** Exercise prompt **
With nothing left out, give the data back exactly.

** Dataset excerpt **

- Opening Delimiter -

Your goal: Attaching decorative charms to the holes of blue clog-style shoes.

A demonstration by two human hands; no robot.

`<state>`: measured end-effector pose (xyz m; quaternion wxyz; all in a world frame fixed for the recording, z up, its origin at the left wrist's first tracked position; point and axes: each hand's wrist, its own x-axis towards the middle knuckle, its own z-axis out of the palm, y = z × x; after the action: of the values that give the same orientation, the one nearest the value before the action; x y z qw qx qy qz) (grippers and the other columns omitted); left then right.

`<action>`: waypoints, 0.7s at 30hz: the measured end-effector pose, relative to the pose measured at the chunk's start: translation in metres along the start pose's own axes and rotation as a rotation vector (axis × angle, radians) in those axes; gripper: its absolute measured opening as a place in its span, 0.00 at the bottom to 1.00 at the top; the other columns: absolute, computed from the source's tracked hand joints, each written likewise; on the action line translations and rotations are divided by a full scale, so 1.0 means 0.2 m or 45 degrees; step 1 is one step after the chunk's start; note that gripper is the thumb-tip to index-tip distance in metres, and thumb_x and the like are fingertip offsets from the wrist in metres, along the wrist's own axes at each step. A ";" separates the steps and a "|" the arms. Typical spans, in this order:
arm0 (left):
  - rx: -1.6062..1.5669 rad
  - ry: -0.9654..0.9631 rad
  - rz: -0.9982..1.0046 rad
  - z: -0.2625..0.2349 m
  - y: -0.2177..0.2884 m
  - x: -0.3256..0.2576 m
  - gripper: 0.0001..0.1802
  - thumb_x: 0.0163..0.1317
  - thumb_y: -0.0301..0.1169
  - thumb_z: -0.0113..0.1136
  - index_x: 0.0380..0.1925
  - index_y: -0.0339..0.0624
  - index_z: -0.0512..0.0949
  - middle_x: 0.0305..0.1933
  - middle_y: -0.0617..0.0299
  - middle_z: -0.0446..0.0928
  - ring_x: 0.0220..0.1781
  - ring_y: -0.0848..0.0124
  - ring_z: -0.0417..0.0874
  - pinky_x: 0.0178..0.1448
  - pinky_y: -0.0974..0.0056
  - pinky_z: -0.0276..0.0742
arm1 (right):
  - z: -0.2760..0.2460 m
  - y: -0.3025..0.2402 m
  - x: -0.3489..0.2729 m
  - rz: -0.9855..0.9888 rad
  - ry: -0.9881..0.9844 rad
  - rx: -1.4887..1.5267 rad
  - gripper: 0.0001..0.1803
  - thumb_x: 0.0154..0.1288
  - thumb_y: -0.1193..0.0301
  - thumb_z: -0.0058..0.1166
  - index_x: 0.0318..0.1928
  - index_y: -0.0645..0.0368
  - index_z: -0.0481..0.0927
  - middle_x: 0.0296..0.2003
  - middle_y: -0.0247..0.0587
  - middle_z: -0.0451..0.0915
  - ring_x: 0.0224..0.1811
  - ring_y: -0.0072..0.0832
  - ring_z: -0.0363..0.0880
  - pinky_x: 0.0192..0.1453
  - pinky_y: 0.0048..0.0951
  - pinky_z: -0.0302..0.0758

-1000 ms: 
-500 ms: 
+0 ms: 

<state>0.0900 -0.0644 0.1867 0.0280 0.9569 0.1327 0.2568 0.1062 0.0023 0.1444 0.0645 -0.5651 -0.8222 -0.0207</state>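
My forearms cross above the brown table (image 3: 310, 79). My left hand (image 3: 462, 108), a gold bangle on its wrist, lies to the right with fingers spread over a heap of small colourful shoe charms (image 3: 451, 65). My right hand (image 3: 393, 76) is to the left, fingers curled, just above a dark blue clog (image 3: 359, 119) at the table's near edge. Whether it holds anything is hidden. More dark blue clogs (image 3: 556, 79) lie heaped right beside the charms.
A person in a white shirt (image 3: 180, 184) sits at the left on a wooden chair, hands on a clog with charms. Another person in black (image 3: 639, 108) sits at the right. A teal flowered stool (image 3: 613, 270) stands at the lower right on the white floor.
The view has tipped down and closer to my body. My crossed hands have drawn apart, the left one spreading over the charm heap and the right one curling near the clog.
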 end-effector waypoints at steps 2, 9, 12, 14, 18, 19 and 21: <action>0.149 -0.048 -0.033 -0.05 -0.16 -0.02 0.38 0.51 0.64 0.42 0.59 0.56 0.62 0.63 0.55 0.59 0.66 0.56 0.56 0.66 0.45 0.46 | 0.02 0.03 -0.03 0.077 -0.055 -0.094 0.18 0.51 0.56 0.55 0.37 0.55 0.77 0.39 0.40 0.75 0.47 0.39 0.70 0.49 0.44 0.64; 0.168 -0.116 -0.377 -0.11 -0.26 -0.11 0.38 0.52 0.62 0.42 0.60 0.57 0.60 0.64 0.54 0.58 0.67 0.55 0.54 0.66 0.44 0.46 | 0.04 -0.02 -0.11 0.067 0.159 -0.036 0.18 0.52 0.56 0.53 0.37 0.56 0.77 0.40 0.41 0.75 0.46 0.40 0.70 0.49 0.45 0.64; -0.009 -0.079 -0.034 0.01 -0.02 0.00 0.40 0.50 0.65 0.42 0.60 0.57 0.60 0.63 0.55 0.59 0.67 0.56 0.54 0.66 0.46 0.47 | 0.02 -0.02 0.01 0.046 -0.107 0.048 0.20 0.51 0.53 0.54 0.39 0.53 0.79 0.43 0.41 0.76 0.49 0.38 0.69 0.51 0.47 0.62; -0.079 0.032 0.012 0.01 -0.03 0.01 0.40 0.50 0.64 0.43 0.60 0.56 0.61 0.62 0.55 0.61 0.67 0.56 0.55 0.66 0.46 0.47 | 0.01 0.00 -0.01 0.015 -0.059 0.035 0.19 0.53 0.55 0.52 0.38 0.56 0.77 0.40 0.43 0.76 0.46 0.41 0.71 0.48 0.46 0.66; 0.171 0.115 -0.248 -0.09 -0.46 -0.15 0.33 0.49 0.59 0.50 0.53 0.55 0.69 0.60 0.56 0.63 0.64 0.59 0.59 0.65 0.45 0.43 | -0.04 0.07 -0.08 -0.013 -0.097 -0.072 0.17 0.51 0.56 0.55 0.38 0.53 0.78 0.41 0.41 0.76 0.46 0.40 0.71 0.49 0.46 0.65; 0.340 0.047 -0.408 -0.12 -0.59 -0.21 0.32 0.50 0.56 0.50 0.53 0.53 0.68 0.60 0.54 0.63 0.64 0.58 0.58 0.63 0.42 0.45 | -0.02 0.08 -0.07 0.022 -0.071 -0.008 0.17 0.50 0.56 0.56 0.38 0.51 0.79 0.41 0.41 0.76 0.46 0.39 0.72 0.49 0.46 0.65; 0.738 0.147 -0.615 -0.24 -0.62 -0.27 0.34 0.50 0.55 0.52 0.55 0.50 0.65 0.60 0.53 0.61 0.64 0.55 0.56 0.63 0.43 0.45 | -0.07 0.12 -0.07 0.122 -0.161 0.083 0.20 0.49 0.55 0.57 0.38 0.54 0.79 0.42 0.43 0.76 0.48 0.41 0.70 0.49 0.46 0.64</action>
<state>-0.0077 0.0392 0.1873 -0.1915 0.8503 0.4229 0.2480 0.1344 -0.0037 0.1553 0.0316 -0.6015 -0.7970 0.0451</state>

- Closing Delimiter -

** Exercise output **
Your goal: Attaching decorative charms to the holes of blue clog-style shoes.

A demonstration by two human hands; no robot.

`<state>`: measured end-effector pose (xyz m; quaternion wxyz; all in a world frame fixed for the recording, z up, its origin at the left wrist's first tracked position; point and axes: each hand's wrist, its own x-axis towards the middle knuckle, its own z-axis out of the palm, y = z × x; after the action: of the values that give the same orientation, the one nearest the value before the action; x y z qw qx qy qz) (grippers and the other columns omitted); left then right.

`<action>`: waypoints, 0.7s at 30hz: the measured end-effector pose, relative to the pose measured at the chunk's start: translation in metres along the start pose's own axes and rotation as a rotation vector (axis × angle, radians) in those axes; gripper: its absolute measured opening as a place in its span, 0.00 at the bottom to 1.00 at the top; the other columns: absolute, computed from the source's tracked hand joints, each written likewise; on the action line translations and rotations are divided by a full scale, so 1.0 means 0.2 m or 45 degrees; step 1 is one step after the chunk's start; note that gripper is the thumb-tip to index-tip distance in metres, and thumb_x and the like are fingertip offsets from the wrist in metres, along the wrist's own axes at each step. A ";" separates the steps and a "|" the arms. Typical spans, in this order:
arm0 (left):
  - rx: -1.6062..1.5669 rad
  - ry: -0.9654..0.9631 rad
  - rz: -0.9982..1.0046 rad
  - z: -0.2625..0.2349 m
  - y: -0.2177..0.2884 m
  - x: -0.3256..0.2576 m
  - gripper: 0.0001..0.1802
  - thumb_x: 0.0163..0.1317
  - thumb_y: -0.0301..0.1169
  - thumb_z: -0.0113..0.1136
  - index_x: 0.0380..0.1925
  - index_y: -0.0339..0.0624
  - index_z: -0.0512..0.0949
  - middle_x: 0.0305..0.1933
  - middle_y: -0.0617..0.0299
  - middle_z: -0.0446..0.0928
  - ring_x: 0.0220..0.1781
  - ring_y: -0.0848..0.0124
  - ring_z: -0.0417..0.0874
  - pinky_x: 0.0178..0.1448
  - pinky_y: -0.0974..0.0056
  - pinky_z: -0.0276..0.0742
arm1 (right):
  - z: -0.2760..0.2460 m
  - y: -0.3025..0.2402 m
  - x: -0.3489..0.2729 m
  - rz: -0.9855..0.9888 rad
  - ry: -0.9881..0.9844 rad
  - rx: -1.4887..1.5267 rad
  - gripper: 0.0001..0.1803
  - thumb_x: 0.0154..0.1288
  - thumb_y: -0.1193..0.0301
  - thumb_z: -0.0058..0.1166
  - index_x: 0.0318..0.1928
  - index_y: -0.0645..0.0368
  - index_z: -0.0481..0.0927
  - middle_x: 0.0296..0.2003
  - middle_y: -0.0247..0.0587
  - middle_z: -0.0451..0.0915
  - ring_x: 0.0224..0.1811
  - ring_y: -0.0072..0.0832
  - ring_z: -0.0363..0.0880
  - pinky_x: 0.0192..0.1453
  - pinky_y: 0.0048..0.0951
  - pinky_z: -0.0302..0.0758

-1000 ms: 
-500 ms: 
+0 ms: 

<state>0.0900 -0.0644 0.1867 0.0280 0.9569 0.1327 0.2568 0.1062 0.0023 0.1444 0.0645 -0.5651 -0.8222 -0.0207</state>
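My forearms cross above the brown table (image 3: 310, 79). My left hand (image 3: 462, 108), a gold bangle on its wrist, lies to the right with fingers spread over a heap of small colourful shoe charms (image 3: 451, 65). My right hand (image 3: 393, 76) is to the left, fingers curled, just above a dark blue clog (image 3: 359, 119) at the table's near edge. Whether it holds anything is hidden. More dark blue clogs (image 3: 556, 79) lie heaped right beside the charms.
A person in a white shirt (image 3: 180, 184) sits at the left on a wooden chair, hands on a clog with charms. Another person in black (image 3: 639, 108) sits at the right. A teal flowered stool (image 3: 613, 270) stands at the lower right on the white floor.
The view has tipped down and closer to my body. My crossed hands have drawn apart, the left one spreading over the charm heap and the right one curling near the clog.
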 end-effector waypoints at steps 2, 9, 12, 14, 18, 19 and 21: <action>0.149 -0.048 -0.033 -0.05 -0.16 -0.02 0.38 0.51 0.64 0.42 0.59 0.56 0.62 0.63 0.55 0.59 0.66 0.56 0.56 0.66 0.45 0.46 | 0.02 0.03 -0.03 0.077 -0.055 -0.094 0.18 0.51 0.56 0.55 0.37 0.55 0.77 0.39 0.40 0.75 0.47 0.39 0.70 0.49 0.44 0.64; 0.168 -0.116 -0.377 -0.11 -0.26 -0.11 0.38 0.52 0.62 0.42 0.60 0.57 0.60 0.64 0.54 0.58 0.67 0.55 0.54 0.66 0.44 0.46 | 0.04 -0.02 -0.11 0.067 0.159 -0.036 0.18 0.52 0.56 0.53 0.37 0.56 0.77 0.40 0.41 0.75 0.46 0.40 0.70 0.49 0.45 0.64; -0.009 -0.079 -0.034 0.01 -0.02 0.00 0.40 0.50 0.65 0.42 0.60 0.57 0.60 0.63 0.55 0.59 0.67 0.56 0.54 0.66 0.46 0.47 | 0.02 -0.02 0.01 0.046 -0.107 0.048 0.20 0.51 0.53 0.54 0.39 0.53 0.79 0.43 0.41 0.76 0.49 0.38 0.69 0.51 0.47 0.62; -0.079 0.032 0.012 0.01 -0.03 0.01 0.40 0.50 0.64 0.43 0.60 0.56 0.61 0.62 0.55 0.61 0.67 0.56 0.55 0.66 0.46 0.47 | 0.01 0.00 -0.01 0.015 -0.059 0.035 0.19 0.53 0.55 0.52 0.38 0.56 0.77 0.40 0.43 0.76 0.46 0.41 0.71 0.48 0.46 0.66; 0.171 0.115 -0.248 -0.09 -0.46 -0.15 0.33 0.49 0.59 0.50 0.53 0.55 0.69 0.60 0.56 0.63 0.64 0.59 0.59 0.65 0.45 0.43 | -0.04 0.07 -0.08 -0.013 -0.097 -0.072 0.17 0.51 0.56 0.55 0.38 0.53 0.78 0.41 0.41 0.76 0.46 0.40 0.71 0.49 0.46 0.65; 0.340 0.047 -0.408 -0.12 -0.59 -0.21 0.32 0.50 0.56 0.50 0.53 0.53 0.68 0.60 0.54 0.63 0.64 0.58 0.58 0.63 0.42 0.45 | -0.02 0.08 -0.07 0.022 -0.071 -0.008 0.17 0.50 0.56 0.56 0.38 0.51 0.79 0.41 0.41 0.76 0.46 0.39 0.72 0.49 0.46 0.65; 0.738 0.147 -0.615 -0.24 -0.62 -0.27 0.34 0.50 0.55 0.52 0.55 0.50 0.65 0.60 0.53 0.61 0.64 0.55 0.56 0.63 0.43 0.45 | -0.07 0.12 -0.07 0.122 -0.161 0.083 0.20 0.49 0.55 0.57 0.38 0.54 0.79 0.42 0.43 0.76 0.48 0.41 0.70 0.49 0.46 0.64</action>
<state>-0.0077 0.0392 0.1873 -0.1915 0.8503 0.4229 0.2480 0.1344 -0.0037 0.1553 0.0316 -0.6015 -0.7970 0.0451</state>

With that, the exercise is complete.